* _Exercise_
Search the data for the word "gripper" and copy every line where it occurs.

* _Data segment_
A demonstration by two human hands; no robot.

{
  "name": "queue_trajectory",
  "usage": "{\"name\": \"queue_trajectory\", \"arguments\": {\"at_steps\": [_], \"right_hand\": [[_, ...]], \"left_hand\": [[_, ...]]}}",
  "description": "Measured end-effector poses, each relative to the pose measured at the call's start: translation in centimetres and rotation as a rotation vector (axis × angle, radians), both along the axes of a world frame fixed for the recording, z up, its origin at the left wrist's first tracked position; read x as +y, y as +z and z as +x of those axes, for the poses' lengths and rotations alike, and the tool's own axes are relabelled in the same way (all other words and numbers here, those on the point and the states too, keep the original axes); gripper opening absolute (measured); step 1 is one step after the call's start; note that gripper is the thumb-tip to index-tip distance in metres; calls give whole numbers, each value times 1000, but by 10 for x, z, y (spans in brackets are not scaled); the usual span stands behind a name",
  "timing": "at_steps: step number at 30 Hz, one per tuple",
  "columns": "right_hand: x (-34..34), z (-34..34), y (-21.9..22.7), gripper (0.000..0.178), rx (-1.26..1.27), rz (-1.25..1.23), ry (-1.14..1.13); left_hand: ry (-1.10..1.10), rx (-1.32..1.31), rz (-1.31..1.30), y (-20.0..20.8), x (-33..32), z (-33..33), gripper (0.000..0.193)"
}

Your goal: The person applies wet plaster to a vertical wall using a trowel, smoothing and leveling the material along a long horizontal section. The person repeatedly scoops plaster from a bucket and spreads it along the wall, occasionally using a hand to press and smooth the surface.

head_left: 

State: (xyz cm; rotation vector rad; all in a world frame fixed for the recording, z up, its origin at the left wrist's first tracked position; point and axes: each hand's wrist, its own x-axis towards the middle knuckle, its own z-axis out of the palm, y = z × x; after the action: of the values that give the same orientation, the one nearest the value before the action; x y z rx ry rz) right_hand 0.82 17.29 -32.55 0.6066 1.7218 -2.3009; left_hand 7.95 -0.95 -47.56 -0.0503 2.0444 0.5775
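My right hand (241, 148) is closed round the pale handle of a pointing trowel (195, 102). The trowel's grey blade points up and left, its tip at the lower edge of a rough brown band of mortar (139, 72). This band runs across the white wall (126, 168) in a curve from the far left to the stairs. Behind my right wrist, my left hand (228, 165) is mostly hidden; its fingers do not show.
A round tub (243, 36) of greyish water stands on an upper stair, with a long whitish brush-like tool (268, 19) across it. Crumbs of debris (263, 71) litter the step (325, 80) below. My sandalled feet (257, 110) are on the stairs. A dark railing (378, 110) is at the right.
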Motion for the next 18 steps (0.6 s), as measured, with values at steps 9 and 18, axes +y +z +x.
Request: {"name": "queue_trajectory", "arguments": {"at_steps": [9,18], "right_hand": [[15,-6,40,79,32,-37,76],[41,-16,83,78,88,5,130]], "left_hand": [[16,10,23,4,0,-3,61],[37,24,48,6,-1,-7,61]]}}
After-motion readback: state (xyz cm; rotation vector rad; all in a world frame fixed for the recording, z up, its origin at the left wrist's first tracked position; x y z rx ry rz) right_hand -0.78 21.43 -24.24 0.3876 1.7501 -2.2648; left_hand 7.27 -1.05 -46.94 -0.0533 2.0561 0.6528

* _Task result_
  "description": "Measured end-effector poses, each relative to the pose measured at the call's start: translation in centimetres and rotation as a rotation vector (axis × angle, radians), both along the axes of a world frame fixed for the recording, z up, its origin at the left wrist's first tracked position; read x as +y, y as +z and z as +x of those axes, for the poses' lengths and rotations alike, and the tool's own axes are relabelled in the same way (all other words and numbers here, those on the point and the states too, keep the original axes); gripper opening absolute (measured); step 1 is one step after the call's start; note that gripper is the thumb-tip to index-tip distance in metres; calls give whole numbers, each value times 1000, but by 10 for x, z, y (spans in brackets are not scaled); the usual span stands behind a name",
  "columns": "right_hand: x (-34..34), z (-34..34), y (-21.9..22.7), gripper (0.000..0.178), rx (-1.26..1.27), rz (-1.25..1.23), ry (-1.14..1.13); left_hand: ry (-1.10..1.10), rx (-1.32..1.31), rz (-1.31..1.30), y (-20.0..20.8), x (-33..32), z (-33..33), gripper (0.000..0.193)"

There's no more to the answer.